(Bloomberg) -- HSBC Holdings Plc plans to allow up to 50% occupancy in its offices starting on April 12 as local virus infections abate in the financial hub.
“Businesses and functions can have a maximum of 50% of employees by teams working from the offices starting 12 April provided there is no deterioration in the local situation before then,” the bank said in an internal memo. It had previously said only critical staff should come to the office.
The city has managed to contain a recent surge in cases after an outbreak at a gym popular with expatriates. The cluster -- the city’s second-biggest of the pandemic -- prompted HSBC to close its main Hong Kong office for a short period. Other firms, including Goldman Sachs Group Inc. and UBS Group AG, also had more of their people work from home.

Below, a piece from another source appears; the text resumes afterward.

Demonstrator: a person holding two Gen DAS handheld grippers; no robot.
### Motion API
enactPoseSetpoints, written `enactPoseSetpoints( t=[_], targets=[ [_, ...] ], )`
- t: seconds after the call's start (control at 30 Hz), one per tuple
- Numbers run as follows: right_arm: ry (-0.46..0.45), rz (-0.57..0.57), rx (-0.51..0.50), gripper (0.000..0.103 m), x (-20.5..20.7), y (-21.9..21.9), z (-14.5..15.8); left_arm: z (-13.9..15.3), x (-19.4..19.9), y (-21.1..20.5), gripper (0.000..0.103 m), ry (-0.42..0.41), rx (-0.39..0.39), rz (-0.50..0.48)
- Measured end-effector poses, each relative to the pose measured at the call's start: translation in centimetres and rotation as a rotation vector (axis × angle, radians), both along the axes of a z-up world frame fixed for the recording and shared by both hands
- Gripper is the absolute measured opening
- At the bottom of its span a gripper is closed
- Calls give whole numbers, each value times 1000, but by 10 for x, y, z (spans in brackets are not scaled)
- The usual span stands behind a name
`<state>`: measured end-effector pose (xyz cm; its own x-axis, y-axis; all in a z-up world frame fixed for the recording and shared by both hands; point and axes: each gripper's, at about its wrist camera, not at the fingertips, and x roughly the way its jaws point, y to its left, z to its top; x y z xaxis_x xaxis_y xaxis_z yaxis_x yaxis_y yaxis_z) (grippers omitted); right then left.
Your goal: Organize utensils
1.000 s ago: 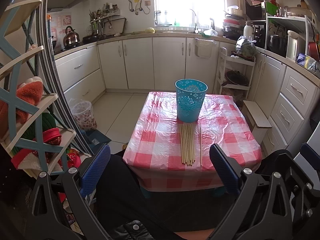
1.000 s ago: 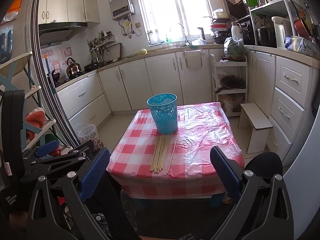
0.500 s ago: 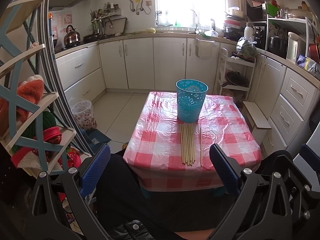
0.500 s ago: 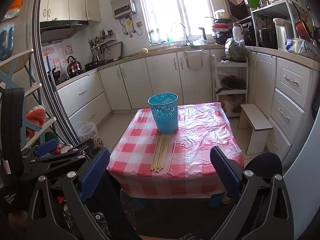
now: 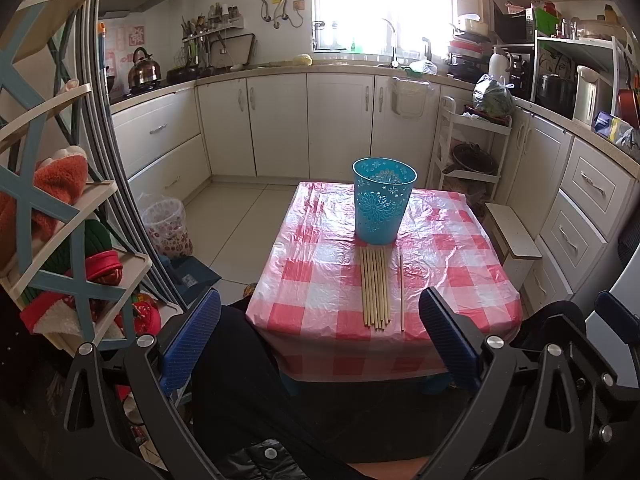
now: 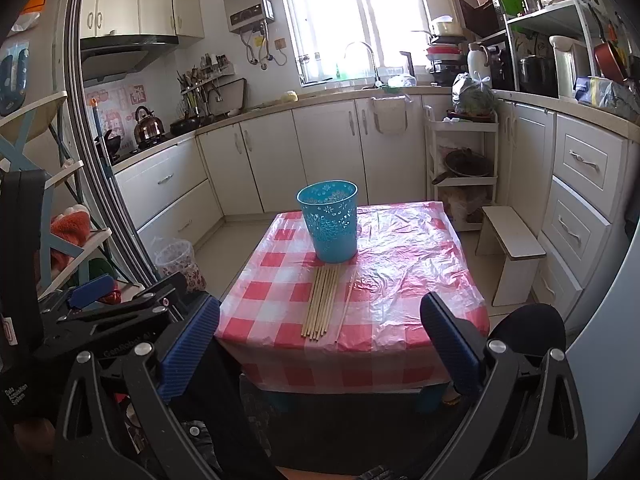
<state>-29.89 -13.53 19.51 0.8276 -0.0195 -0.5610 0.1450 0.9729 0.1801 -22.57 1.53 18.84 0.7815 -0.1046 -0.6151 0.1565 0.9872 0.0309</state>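
Several wooden chopsticks (image 5: pixel 375 286) lie side by side on a low table with a red-and-white checked cloth (image 5: pixel 320 280), one more chopstick (image 5: pixel 401 292) a little to their right. A blue perforated plastic cup (image 5: pixel 383 201) stands upright just behind them. My left gripper (image 5: pixel 320 338) is open and empty, held back from the table's near edge. My right gripper (image 6: pixel 320 344) is also open and empty, at the same distance. The chopsticks (image 6: pixel 323 300), the cup (image 6: pixel 330 220) and the table (image 6: pixel 400 272) also show in the right wrist view.
A shelf rack with cloth items (image 5: pixel 60 240) stands close on the left. A small wooden stool (image 5: pixel 514 236) and white drawers (image 5: pixel 580 216) are to the table's right. A bagged waste bin (image 5: pixel 166 226) sits on the floor. The left gripper's body (image 6: pixel 100 308) shows at left.
Both grippers have drifted very slightly; the table, cup and chopsticks have not moved. Both grippers stay open.
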Motion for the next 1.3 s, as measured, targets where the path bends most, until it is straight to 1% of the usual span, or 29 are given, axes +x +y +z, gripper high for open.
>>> enactPoseSetpoints(
  t=[0.07, 0.13, 0.27, 0.4, 0.7, 0.83, 0.93, 0.97, 1.1, 1.2, 1.3],
  targets=[
    [-6, 1, -5, 96, -1, 2, -1, 0, 0, 0, 95, -1, -1, 0],
    [-31, 0, -9, 96, -2, 2, -1, 0, 0, 1, 95, -1, -2, -1],
    [-21, 0, -20, 96, -1, 3, -1, 0, -1, 1, 95, -1, -2, 0],
    [-41, 2, -27, 96, -2, 3, -1, 0, -1, 0, 95, 0, -3, 0],
    [-26, 1, -46, 96, -1, 4, -2, -2, -2, -1, 95, 8, -6, 0],
    [-21, 3, -23, 96, 0, 4, -5, -6, -3, -3, 95, 23, -16, -7],
    [-15, 6, -28, 96, 2, 4, -7, -6, 3, -3, 95, 33, -25, -10],
    [-21, 11, -76, 96, 4, 5, -7, -7, 4, -3, 95, 35, -29, -11],
    [-13, 19, -135, 96, 7, 7, -8, -9, 6, -3, 95, 36, -40, -22],
    [-5, 17, -117, 96, 12, 5, -9, -13, 12, -2, 95, 37, -31, -19],
    [4, 24, -138, 96, 20, 3, -13, -18, 23, 1, 95, 41, -45, -13]
  ],
)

HSBC has about 30,000 employees in Hong Kong and the city contributed to more than 90% of its adjusted pretax profit last year. Departments operating on a split team basis for contingency purposes will continue to do so until further notice, according to the memo.
Hong Kong is set to ease some border and quarantine measures, including “lifting a ban on travelers from the U.K.” while non-residents from Australia, New Zealand and Singapore, deemed low Covid risk, can soon enter the city, the bank said in the memo.
A spokeswoman at the bank confirmed the contents of the memo.